Uncertainty is arguably what most business leaders fear most. But when you launch a new company aimed at building the first supersonic passenger jet since the Concorde, you need to embrace it, be agile and think big.

That’s the story behind Boom Supersonic, an aerospace company located near Denver, Colorado. Boom is a growing company with a big idea – to make supersonic air travel mainstream. Earlier attempts at commercial supersonic flight were unable to achieve sustainability, economically or environmentally. However, advancements in technology and the growing prevalence of global travel create a market opportunity for Overture, the company’s flagship airliner.

Overture will be the world’s fastest airliner and will cut long-distance flight time almost in half, making it possible for more people to go more places more often. To bring it to life, Boom has embraced 3D printing in nearly every facet of the aircraft’s development.
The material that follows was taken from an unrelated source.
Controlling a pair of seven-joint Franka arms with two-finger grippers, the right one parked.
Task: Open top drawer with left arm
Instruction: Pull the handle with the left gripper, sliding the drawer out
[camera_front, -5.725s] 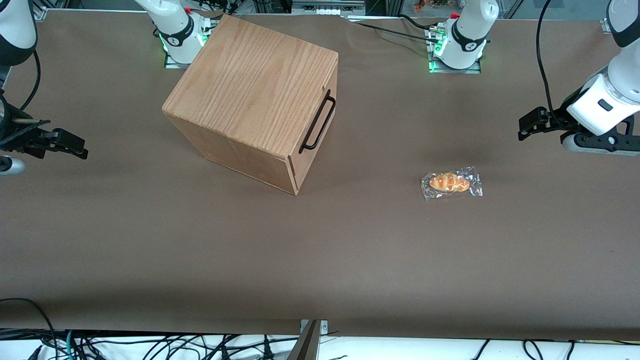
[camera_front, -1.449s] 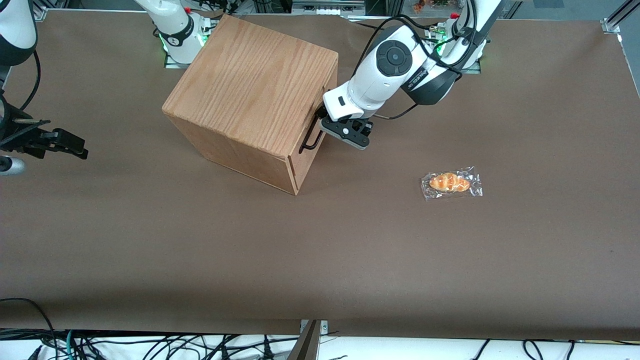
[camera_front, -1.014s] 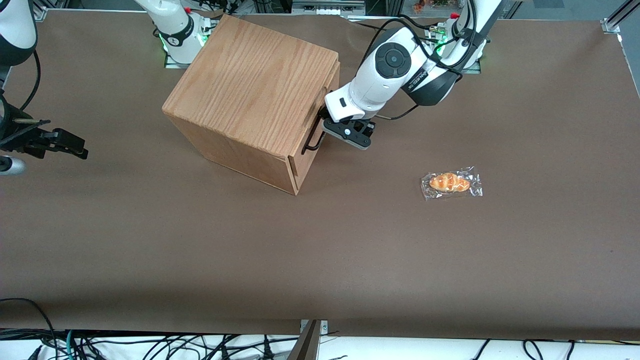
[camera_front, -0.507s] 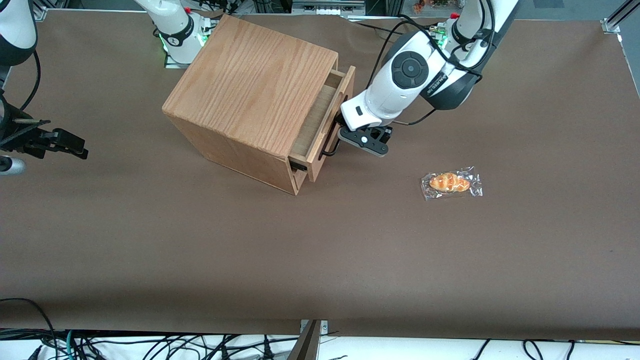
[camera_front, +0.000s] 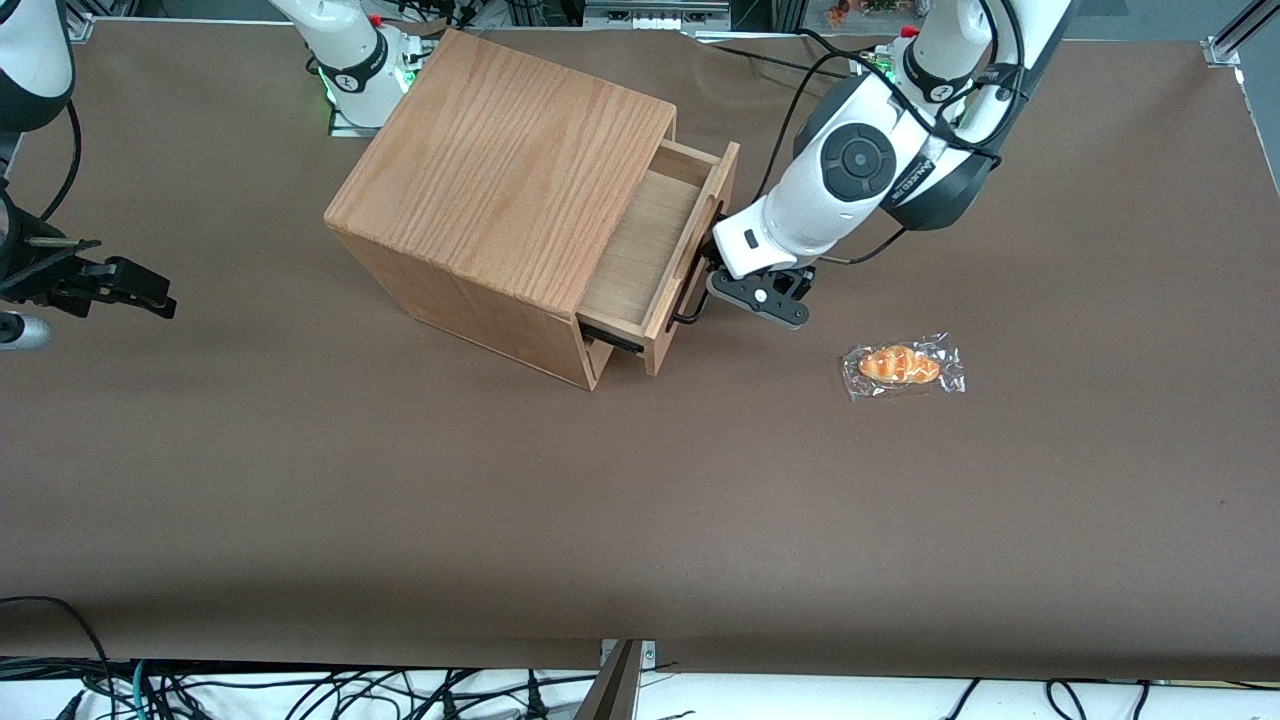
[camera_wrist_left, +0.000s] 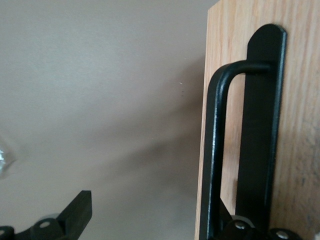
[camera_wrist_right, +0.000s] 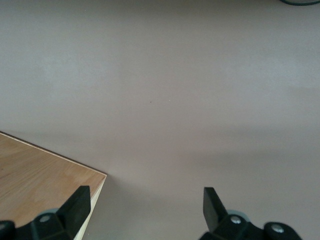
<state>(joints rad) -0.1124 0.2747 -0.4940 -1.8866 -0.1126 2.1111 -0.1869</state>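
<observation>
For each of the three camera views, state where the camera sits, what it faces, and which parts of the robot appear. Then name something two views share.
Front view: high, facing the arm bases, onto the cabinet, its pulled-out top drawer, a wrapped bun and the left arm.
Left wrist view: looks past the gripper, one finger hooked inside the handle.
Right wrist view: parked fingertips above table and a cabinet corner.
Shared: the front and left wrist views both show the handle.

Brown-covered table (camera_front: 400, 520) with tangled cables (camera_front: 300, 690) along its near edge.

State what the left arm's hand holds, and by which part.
Nothing gripped: the hand is open, one finger hooked through the drawer's handle near its end.
</observation>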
Big ideas come with big challenges

What Boom is trying to accomplish isn’t for the faint-hearted. The last time paying passengers flew supersonic, with Concorde, it was a government-driven, Cold War-era prestige project involving a consortium of large, established aerospace companies joining together, spending more than 10 years and an enormous amount of development resources, and taking on a considerable amount of risk to make it happen.

This time around, Boom, as a private company, is working within a business context, in order to ensure that the end product, Overture, can be profitable for its customers and the company itself. Fortunately, aircraft technology has advanced a lot in 50 years. Today’s aerodynamic design capability, material properties and engine performance have mostly overcome the issues that grounded the last supersonic aircraft.
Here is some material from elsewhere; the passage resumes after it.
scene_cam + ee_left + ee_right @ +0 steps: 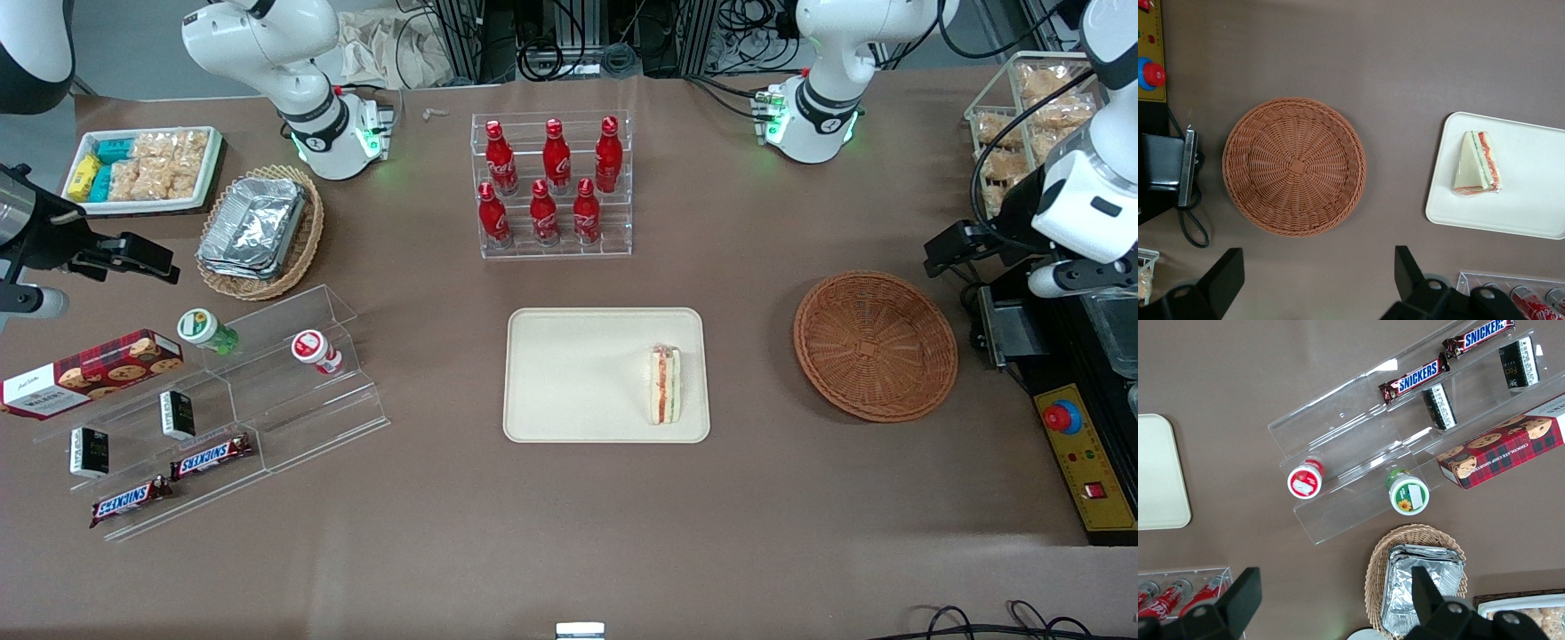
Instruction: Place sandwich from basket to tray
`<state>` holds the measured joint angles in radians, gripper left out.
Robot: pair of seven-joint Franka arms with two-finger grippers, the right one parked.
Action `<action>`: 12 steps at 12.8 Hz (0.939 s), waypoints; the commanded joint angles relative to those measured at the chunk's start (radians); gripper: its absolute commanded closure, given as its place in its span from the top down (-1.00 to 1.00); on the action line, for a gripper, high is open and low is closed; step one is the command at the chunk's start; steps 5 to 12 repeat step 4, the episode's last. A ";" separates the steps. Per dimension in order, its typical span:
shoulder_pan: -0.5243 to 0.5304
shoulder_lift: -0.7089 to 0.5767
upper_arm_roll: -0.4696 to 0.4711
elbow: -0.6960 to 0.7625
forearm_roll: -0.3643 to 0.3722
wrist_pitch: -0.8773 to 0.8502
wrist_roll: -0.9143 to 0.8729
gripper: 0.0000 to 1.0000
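The sandwich (pixel 664 384) (pixel 1477 164), a pale bread wedge with a red and green filling edge, lies on the cream tray (pixel 578 373) (pixel 1531 200), near the tray's edge that faces the basket. The round reddish-brown wicker basket (pixel 876 345) (pixel 1294 167) sits beside the tray toward the working arm's end, with nothing in it. My left gripper (pixel 956 244) (pixel 1315 277) hangs high near the basket's rim, at the working arm's end of the table. It is open, its fingers (pixel 1405 270) spread wide and holding nothing.
A clear rack of red cola bottles (pixel 553 182) stands farther from the front camera than the tray. A control box with a red button (pixel 1076 453) sits beside the basket. An oval basket of foil trays (pixel 258 231) and an acrylic snack stand (pixel 222 400) lie toward the parked arm's end.
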<state>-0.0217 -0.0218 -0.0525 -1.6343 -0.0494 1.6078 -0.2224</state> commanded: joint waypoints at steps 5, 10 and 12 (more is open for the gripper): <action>0.040 -0.001 -0.058 0.037 0.025 -0.026 0.061 1.00; 0.040 -0.001 -0.058 0.037 0.025 -0.026 0.061 1.00; 0.040 -0.001 -0.058 0.037 0.025 -0.026 0.061 1.00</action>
Combined with the manufacturing benefits of 3D printing, Boom is well positioned to meet its goal.

Now, the company is ready to take its first major step toward its ultimate goal, with the first flight this year of its one-third scale demonstrator aircraft, the XB-1, following an unveiling event in October.

Fast and nimble

From the start, the Boom team knew 3D printing was going to play a crucial role in the development of XB-1, and ultimately for Overture. Mike Jagemann, Director of XB-1 production, had previous experience with 3D printing, and brought in two Stratasys 3D printers – an F370 and a Fortus 450mc – right away to help with prototyping. Boom later added a Stratasys F900 3D printer to expand beyond prototyping to include the additive manufacturing of tooling and production parts, and the company has since 3D printed hundreds of parts and prototypes.

One of 3D printing’s biggest benefits is time savings, and the company estimates it has saved hundreds of hours thanks to the technology. Boom uses 3D printed parts to check for proper fit and alignment, saving valuable engineering time.
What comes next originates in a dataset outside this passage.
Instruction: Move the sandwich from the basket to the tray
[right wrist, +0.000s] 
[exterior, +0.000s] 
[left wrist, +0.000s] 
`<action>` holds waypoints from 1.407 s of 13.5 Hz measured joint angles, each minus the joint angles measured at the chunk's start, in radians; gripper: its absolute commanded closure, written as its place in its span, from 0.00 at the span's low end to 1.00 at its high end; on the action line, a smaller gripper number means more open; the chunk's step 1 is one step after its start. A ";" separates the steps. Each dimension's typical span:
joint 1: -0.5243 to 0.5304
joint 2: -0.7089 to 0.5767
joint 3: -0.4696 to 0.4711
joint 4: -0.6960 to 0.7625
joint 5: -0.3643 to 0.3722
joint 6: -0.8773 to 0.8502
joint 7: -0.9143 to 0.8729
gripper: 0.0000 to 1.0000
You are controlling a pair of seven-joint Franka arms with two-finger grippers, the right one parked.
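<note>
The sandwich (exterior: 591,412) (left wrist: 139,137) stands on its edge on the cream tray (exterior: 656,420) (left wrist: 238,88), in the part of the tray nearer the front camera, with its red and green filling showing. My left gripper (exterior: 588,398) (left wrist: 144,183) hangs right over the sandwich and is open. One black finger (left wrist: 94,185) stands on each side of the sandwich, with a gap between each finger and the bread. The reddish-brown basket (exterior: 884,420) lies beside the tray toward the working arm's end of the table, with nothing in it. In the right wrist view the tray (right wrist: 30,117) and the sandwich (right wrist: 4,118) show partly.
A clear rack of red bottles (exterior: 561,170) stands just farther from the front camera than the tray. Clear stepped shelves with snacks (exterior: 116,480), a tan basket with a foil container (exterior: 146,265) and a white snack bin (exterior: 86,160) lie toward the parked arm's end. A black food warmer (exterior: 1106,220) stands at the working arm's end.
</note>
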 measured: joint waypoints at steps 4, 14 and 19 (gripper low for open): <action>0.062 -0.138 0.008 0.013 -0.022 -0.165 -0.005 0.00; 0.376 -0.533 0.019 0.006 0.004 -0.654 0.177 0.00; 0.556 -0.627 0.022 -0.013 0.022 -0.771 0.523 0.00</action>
“With 3D printing, we’ve been able to obtain parts very quickly and determine that they’re either going to work or that we need to make changes,” says Jagemann. “Rather than spend eight hours in CAD trying to check space constraints, the engineer can continue working on other things. When the part is printed, they can check the fit.”

Manufacturing these parts using traditional methods would be more expensive and too slow. Being able to print parts like hydraulic line clamps that will fly on the XB-1 is another critical time saver. The advantage is the ability to optimise the engineering workflow, leaving these components to the very end of the design process because they can quickly be printed in-house.

“That shortens the supply chain on certain components that are a good fit for 3D printing,” adds Jagemann.

The biggest savings so far, both in cost and time, have been the ability to make custom drill blocks to accurately locate the many fastener holes that pepper the XB-1’s airframe. Initially, Boom developed tooling that relies on metrology to position one hole at time. As the assembly progressed, however, it became clear that this approach was taking too much time.

Instead, the team pivoted and 3D printed more drill blocks, each incorporating multiple holes. That allowed them to use metrology to accurately position twenty or more holes instead of just one at a time.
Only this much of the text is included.